++++ Source data

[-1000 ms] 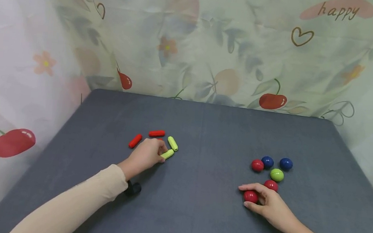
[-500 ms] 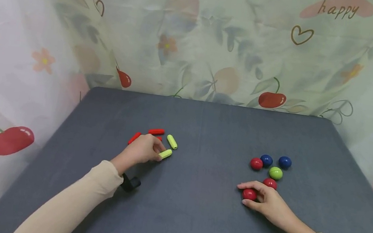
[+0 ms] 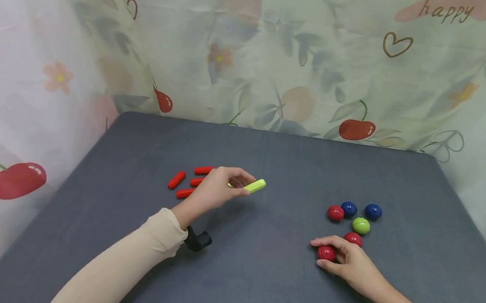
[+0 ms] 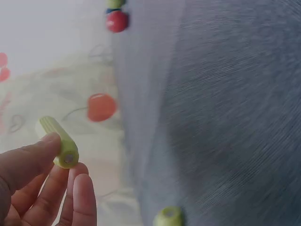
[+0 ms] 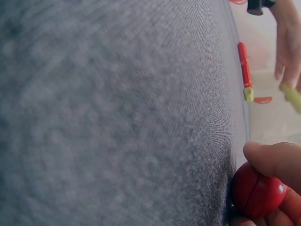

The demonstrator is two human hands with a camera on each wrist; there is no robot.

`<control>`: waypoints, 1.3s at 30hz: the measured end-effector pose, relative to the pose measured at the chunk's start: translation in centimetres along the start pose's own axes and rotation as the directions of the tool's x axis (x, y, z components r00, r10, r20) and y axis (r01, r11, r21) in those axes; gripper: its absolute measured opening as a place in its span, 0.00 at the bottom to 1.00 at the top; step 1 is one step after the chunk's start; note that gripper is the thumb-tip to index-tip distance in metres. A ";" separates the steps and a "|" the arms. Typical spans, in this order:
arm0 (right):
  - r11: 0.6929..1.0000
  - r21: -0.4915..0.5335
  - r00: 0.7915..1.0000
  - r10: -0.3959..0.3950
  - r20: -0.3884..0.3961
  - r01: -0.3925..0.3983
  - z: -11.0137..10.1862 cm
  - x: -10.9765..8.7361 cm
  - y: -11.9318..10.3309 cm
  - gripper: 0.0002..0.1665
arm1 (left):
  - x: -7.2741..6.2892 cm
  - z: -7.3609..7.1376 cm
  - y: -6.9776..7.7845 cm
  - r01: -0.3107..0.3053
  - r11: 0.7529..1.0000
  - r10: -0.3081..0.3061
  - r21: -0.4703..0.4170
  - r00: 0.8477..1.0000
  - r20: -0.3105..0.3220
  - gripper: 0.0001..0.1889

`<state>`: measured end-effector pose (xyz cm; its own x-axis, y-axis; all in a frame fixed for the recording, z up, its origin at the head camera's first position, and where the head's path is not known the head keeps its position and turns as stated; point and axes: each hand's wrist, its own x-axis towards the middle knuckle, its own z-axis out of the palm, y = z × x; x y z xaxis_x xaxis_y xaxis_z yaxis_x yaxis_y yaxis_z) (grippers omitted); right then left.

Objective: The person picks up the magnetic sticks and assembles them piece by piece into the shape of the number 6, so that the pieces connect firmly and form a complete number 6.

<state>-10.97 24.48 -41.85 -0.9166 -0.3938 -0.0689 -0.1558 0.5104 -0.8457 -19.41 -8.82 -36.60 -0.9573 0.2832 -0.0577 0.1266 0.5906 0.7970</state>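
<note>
In the head view my left hand point(image 3: 217, 188) pinches a yellow-green ribbed stick point(image 3: 255, 186) between thumb and fingers, raised above the table. The left wrist view shows a hole in the end of this stick point(image 4: 59, 141). Below it on the table lies a second yellow-green stick point(image 4: 168, 217), mostly hidden by the hand in the head view. Several red sticks point(image 3: 176, 179) lie just left of that hand. On the right, my right hand point(image 3: 353, 267) holds a red ball point(image 3: 326, 253) that rests on the table. Its thumb presses on the grooved ball point(image 5: 257, 189) in the right wrist view.
Beyond the right hand sit another red ball point(image 3: 353, 239), a green ball point(image 3: 361, 226), two blue balls point(image 3: 373, 211) and a third red ball point(image 3: 336, 213). The grey table point(image 3: 285, 175) ends at a patterned curtain point(image 3: 252, 63) at the back and sides.
My left hand has lifted the yellow-green stick and carried it rightward and away from the body, uncovering more red sticks. My right hand stays at the red ball.
</note>
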 end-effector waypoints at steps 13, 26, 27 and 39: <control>1.000 -0.007 1.000 0.010 0.018 -0.009 -0.1 0.1 0.2 0.22 | 2.6 2.6 -1.5 -0.015 0.980 -0.022 0.196 0.983 0.184 0.11; 1.000 0.007 1.000 -0.001 0.013 0.001 -0.1 0.0 0.2 0.22 | 3.5 2.9 -0.1 -0.054 0.939 -0.027 0.340 0.973 0.229 0.11; 1.000 0.009 1.000 0.000 0.014 0.000 -0.1 0.0 0.2 0.22 | 3.5 3.0 0.0 -0.051 0.936 -0.033 0.349 0.973 0.229 0.11; 1.000 0.013 1.000 0.018 0.018 -0.018 0.0 0.0 0.1 0.22 | 3.4 3.1 0.2 -0.021 0.930 -0.060 0.366 0.976 0.210 0.11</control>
<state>-11.02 24.55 -41.96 -0.9126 -0.3979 -0.0934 -0.1343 0.5077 -0.8510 -21.86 -5.38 -38.53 -0.8872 0.3994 -0.2309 0.2331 0.8201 0.5226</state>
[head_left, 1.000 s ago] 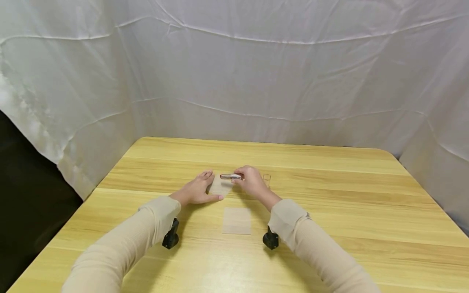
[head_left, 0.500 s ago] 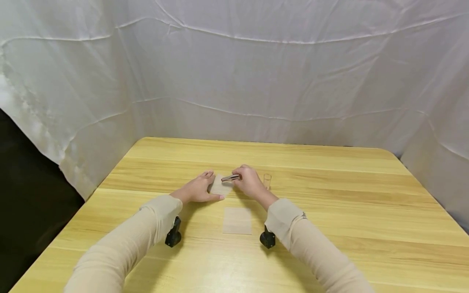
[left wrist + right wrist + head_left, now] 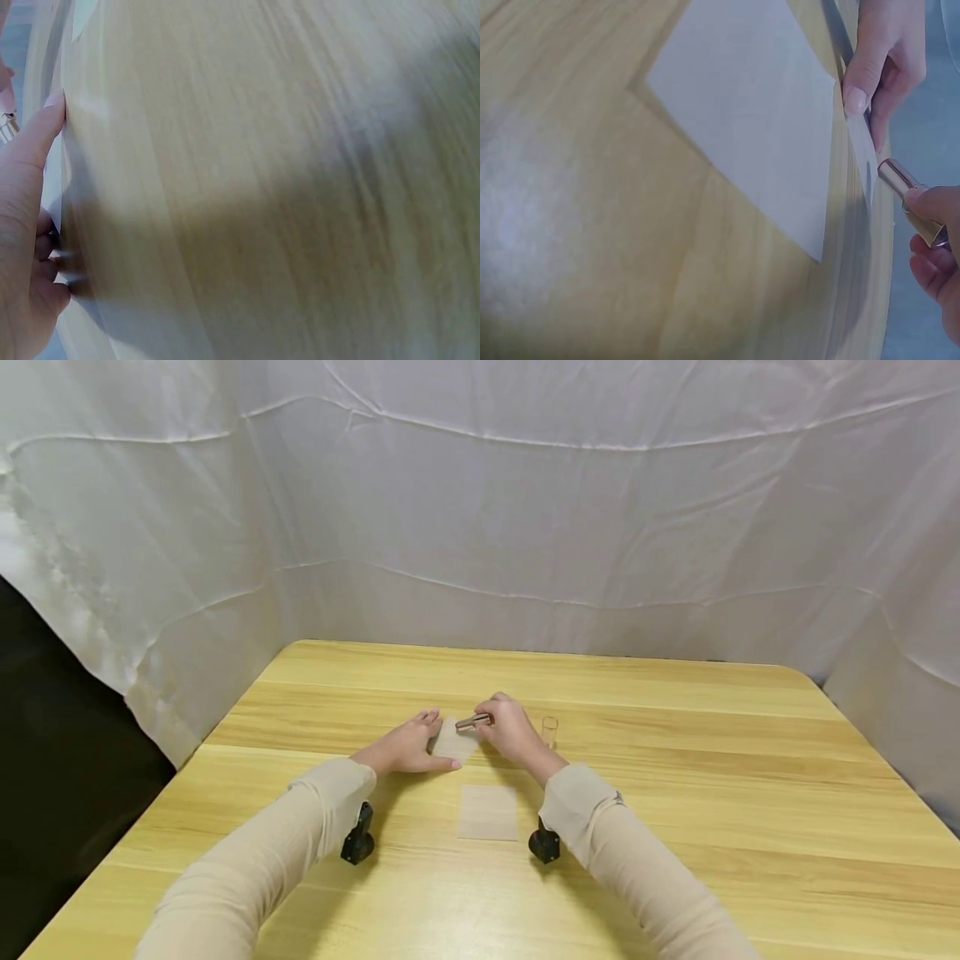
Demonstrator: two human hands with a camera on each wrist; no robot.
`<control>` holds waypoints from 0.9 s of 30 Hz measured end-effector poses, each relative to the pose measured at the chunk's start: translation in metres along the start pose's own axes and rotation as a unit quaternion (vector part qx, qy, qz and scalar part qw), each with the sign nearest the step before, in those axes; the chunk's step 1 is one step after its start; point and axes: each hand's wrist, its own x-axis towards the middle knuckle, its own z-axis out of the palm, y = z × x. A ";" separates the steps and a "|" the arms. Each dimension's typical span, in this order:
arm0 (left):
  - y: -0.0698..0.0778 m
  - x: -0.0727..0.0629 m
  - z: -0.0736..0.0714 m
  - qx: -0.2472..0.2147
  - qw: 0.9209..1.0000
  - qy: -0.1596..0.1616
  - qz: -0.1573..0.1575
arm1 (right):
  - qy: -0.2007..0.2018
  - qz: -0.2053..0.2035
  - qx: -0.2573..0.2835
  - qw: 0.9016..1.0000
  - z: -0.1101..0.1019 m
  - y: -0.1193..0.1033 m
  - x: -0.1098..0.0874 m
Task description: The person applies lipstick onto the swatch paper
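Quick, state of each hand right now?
Left hand: open, resting on a thin, flat, whitish paper-like sheet.
Right hand: closed, holding a shiny, reddish-tipped metallic cylindrical tube.

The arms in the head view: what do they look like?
Both are a person's, in long beige sleeves with loose cuffs. A black device shows near each cuff. The left hand and right hand wear no gloves.

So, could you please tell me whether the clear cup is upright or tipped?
Upright: the cup shows its round rim on top, sides below.
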 end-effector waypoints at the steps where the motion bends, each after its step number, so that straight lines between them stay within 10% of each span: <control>1: 0.000 0.000 0.000 0.000 1.000 0.000 0.000 | 0.001 -0.002 0.000 1.000 0.000 0.000 0.001; 27: 0.002 0.001 -0.001 0.001 1.000 -0.012 0.003 | 0.017 -0.065 -0.053 0.996 0.010 -0.004 0.005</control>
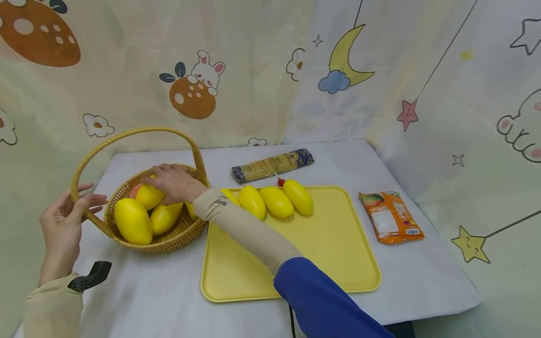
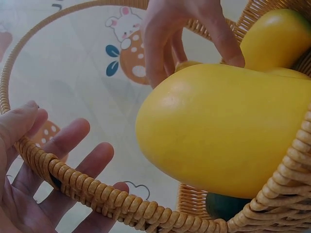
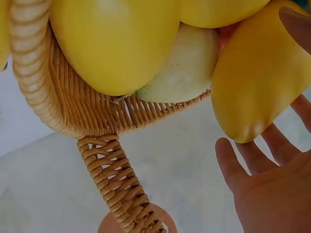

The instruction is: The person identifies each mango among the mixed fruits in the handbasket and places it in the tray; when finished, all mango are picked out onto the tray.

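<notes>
In the head view a wicker basket stands at the table's left, with several yellow mangoes inside. My left hand holds its arched handle low on the left side, thumb in front and fingers behind. Over the basket, my right hand grips one mango; the right wrist view has thumb and fingers on opposite sides of it. A pale green fruit and a dark green one lie lower among the mangoes. Part of a reddish fruit shows behind them.
Right of the basket lies a yellow tray, crossed by my right forearm. Several mangoes line its back edge, beside a small red item. A long noodle packet lies behind; an orange snack bag lies to the right.
</notes>
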Demonstrator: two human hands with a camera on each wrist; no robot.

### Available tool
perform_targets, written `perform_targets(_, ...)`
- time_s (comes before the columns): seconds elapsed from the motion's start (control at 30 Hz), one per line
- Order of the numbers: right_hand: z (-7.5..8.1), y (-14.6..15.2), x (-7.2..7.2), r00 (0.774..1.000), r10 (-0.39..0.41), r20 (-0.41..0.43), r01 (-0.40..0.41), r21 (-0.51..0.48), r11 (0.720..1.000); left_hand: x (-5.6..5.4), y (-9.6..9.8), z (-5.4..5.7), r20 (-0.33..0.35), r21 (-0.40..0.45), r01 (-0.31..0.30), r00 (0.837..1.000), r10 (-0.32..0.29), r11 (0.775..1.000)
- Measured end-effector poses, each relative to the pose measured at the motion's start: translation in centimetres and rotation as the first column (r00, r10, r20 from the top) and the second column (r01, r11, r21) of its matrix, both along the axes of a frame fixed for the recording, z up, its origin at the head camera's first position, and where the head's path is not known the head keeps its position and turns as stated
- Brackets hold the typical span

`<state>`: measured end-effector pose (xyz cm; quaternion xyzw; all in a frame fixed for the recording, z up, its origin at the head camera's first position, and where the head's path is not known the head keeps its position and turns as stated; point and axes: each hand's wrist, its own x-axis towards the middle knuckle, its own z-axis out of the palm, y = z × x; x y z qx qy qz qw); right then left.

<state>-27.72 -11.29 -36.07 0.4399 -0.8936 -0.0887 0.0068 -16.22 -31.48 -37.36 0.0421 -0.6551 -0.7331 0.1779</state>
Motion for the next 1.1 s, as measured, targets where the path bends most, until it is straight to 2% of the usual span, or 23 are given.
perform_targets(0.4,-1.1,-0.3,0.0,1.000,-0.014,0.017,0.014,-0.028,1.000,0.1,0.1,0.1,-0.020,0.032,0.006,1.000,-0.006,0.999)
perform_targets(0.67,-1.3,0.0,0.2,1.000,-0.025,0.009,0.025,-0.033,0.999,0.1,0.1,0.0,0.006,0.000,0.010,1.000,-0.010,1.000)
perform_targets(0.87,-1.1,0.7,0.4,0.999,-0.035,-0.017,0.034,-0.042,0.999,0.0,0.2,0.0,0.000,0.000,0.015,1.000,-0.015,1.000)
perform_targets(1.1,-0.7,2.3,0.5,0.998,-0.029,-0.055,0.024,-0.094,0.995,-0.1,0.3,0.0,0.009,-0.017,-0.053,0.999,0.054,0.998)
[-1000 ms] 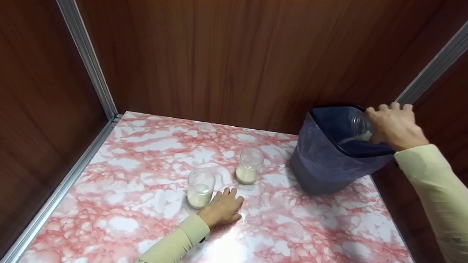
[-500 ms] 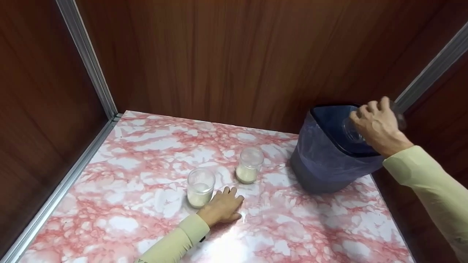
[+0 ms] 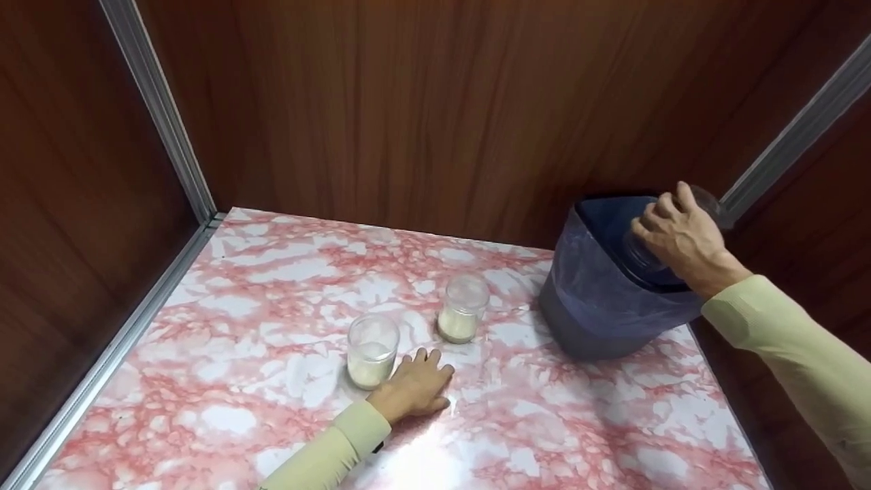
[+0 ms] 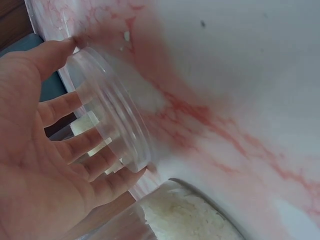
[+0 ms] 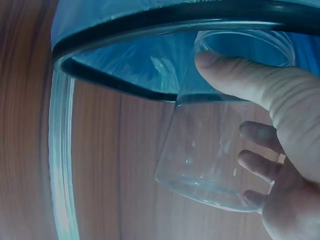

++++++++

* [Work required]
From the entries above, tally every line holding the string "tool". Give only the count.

* [Answer space]
2